Тайный Кролик был квадратиком, вырезанным из детского одеяльца Солли, которое называлось просто Кролик. В день, когда Солли исполнилось шесть, Рэйчел заявила ему, что пора уже отвыкнуть от детского одеяльца, что другие мальчики никогда не станут приглашать его в гости с ночевкой и будут смеяться над ним, если вдруг придут в гости и найдут одеяльце. Солли побежал к себе в комнату и спрятал одеяльце так, что Рэйчел не смогла его найти. Позже, когда Рэйчел в гостиной работала на своем ноуте, Тоби проник в комнату сына с ножницами. Он сказал Солли, что от одеяла по имени Кролик можно отрезать кусочек. Этот кусочек будет обладать всеми свойствами целого одеяла, потому что за все эти годы Солли вложил в него столько любви. И, что еще лучше, его будет гораздо проще носить с собой.
«Мы назовем его Тайный Кролик», – сказал Тоби, аккуратно вырезая центральный квадратик.
«Что такое Тайный?» – спросил Солли, наблюдая.
«Это значит, что только ты один будешь о нем знать».
– Куда же ты положишь Тайного Кролика? – спросил сейчас Тоби.

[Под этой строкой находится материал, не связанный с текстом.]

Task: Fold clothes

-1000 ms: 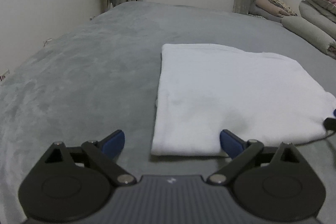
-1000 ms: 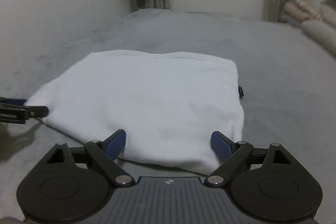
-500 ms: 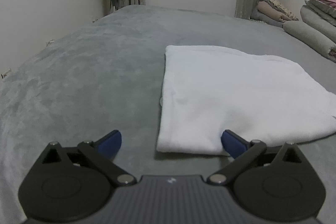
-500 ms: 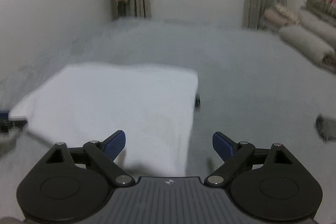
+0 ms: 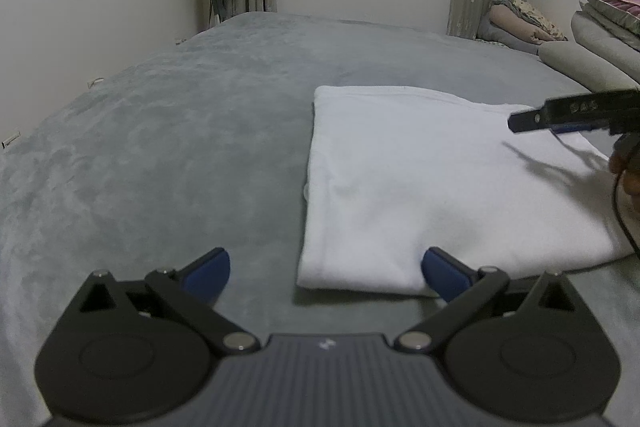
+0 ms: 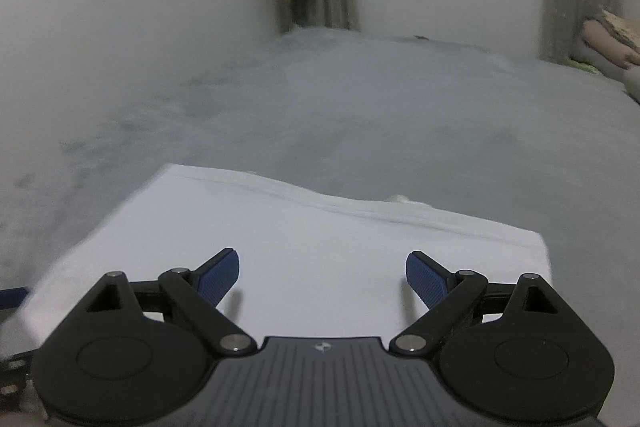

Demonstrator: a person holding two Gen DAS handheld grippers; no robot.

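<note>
White garment (image 5: 436, 183) lay folded flat on the grey bed (image 5: 168, 147). Your left gripper (image 5: 326, 269) and right gripper (image 6: 322, 273) both hovered with fingers wide, empty. Next likely called for gripping an edge to fold again.

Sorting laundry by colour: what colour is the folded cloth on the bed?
White; the folded cloth shows best in the left wrist view.

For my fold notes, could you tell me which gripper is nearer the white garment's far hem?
Right. The right gripper hangs over the white garment toward its hem; the left gripper sits at the near corner.
</note>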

– Просто буду носить с собой. В кармане. Все время.
– Думаешь, ты это удачно придумал? А если ты его потеряешь?
– Я никогда не потеряю Тайного Кролика!
Следующие полчаса они играли в шахматы. Тоби уловил на себе запах Нагид, и ему пришлось еще раз принять душ. Солли разбудил Ханну – Тоби узнал об этом, потому что ее визг был слышен даже сквозь шум воды. Тоби покормил детей завтраком, позволяя Солли заполнить всю комнату своей тревогой, отвечая на все его вопросы и моля Бога, чтобы угрюмость Ханны была ее обычной угрюмостью, а не знаком того, что она до сих пор думает о матери.
Тоби прочитал эсэмэску от Нагид. Она спрашивала, не хочет ли он сегодня вечером, после того как его дети уснут, пригласить ее к себе и «оттрахать прямо в лифте – никто не узнает (смайлик с багровым дьяволом и смайлик, изображающий два глаза, глядящие налево)». Тоби начало казаться, что со вчерашней ночи прошло уже очень много времени.

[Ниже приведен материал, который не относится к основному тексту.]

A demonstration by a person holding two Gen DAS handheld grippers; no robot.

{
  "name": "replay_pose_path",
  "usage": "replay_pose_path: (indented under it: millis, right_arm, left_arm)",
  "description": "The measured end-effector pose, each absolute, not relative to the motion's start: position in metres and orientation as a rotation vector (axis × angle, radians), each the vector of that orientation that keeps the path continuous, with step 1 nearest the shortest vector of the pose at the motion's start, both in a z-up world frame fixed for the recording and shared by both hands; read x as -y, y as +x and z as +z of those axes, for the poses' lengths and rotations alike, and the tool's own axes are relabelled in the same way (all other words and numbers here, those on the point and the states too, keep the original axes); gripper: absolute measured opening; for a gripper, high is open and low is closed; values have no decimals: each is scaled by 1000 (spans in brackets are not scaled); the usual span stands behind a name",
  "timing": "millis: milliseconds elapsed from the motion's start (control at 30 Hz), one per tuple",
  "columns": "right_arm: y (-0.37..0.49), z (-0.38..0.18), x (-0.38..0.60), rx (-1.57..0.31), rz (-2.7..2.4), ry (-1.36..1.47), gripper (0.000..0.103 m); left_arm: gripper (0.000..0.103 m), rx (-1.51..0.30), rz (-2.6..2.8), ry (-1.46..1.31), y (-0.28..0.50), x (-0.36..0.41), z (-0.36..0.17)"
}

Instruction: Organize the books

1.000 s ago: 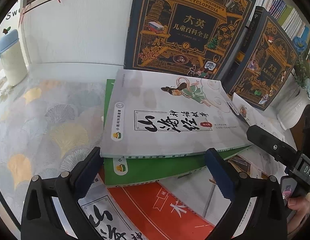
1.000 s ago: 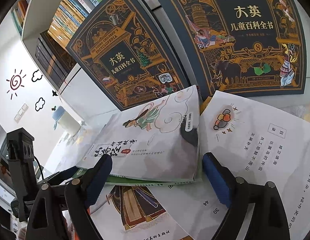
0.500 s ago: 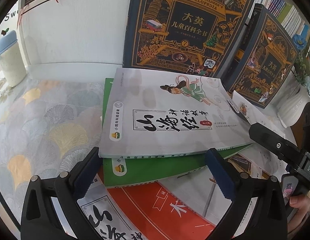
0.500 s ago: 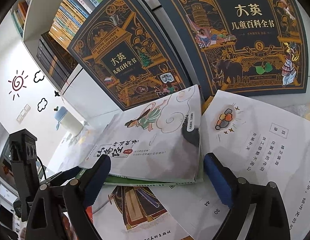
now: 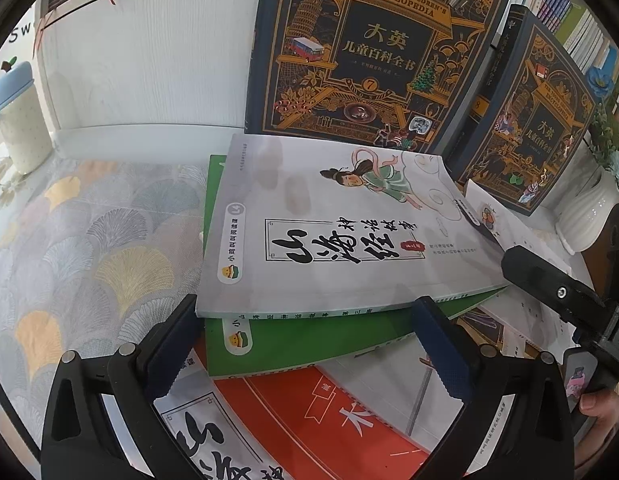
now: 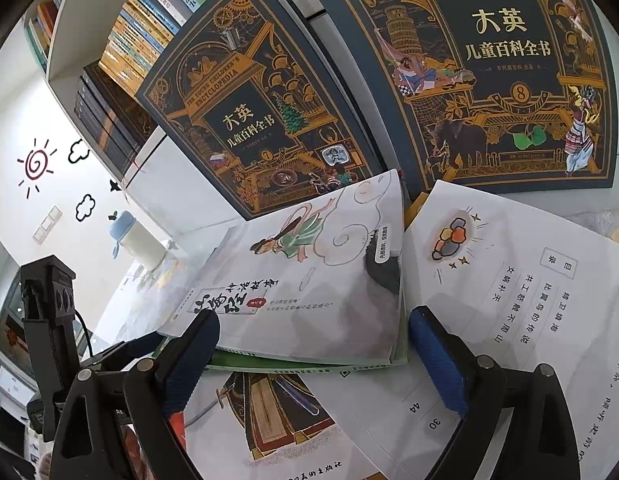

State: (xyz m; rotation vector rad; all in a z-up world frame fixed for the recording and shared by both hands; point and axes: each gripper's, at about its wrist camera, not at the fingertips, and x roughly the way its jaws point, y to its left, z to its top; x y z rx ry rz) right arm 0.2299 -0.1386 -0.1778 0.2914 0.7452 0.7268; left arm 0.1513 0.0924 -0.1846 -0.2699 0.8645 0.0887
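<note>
While both grippers hover, we note the grey book [image 5: 329,232] lying atop the green book [image 5: 309,340] on the table [image 5: 89,220]. Left gripper [image 5: 305,344] spread, empty; right gripper [image 6: 313,352] jaws just widening, gripping nothing.

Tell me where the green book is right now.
The green book lies flat in the middle of the left wrist view, directly under the grey storybook and on top of the orange book, just ahead of the left hand-held gripper.
</note>
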Motion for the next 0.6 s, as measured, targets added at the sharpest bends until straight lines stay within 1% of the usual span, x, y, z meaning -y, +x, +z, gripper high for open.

Он потребовал, чтобы Ханна показала ему свой телефон.
– Зачем?
– Потому что я твой отец.
– Нет.
– Это не просьба. Это часть нашего договора.

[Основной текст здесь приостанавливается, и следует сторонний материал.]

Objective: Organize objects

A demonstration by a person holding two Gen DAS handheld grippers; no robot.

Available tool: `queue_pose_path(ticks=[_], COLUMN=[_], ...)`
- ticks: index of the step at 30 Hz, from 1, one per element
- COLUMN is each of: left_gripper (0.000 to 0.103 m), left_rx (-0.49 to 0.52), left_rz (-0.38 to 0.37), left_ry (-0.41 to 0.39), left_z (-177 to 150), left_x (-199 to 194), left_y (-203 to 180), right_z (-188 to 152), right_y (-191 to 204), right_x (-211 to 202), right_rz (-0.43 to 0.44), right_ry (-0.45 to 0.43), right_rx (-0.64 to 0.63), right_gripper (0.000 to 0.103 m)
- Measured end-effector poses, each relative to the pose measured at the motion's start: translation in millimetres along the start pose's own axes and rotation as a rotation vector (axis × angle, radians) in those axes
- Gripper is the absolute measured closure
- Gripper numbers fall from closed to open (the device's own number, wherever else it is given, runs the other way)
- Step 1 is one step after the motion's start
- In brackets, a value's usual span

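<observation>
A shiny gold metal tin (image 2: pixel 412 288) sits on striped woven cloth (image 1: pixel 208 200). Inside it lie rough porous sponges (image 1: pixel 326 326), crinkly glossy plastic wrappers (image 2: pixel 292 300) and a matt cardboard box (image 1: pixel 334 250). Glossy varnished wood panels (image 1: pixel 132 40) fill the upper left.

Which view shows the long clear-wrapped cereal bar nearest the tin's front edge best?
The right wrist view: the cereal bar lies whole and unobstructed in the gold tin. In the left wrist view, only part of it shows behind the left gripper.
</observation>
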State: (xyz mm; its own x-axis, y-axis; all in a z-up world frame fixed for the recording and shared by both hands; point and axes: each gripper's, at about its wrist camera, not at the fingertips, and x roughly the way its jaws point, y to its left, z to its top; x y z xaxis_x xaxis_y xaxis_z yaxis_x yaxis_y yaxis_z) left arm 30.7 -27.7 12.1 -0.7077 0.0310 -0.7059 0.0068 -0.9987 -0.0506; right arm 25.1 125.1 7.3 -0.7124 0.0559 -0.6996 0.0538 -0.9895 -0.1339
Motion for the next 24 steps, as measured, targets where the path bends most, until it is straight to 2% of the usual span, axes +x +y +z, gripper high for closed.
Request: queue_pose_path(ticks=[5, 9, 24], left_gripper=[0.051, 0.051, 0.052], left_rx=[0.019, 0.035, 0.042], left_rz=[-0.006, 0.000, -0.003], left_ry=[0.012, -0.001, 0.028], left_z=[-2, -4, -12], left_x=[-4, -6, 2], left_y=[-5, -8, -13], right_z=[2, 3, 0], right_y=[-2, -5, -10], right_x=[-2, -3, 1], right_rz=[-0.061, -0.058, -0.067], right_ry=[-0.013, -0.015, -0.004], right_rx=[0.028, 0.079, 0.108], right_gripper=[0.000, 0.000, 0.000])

Она в ярости сунула ему телефон, и Тоби проскроллил ее инстаграм, проверяя его местами, как советовали в особом выпуске «Потребительского журнала», посвященном взаимоотношениям детей и технологии. Содержимое телефона показалось Тоби совершенно невинным, хоть и скучноватым. На аватаре у Ханны стояло ее селфи с двумя выставленными пальцами, вроде перевернутого знака пацифистов. Похоже, теперь дети это делают на всех фотографиях. Может, подражают какому-нибудь участнику мальчишеской музыкальной группы или знаменитому спортсмену? Тоби не знал. Он просмотрел ее статусы. У нее оказалось двадцать два френда, а статусов она успела запостить только два. Один гласил: «Еду в лагерь, вся на нервах», другой: «Посмотрите какая смешная картинка LOL» и содержал изображение кота в солнечных очках и с текстом поверх пухлыми буквами: «Кажется, у меня аллергия на ранние подъемы». Почему же она тогда возится с этой штуковиной весь день, если постит от силы раз в сутки про то, что ела на завтрак, или что-нибудь в таком духе? И ждет лайков, а потом лайкает практически идентичные чужие посты. Тоби стало жалко этих детей за их постоянное беспокойство о том, как они выглядят со стороны, и за то, что им придется расти в такое время, когда весь мир будто сговорился сделать их еще чувствительнее к тому, как они выглядят со стороны.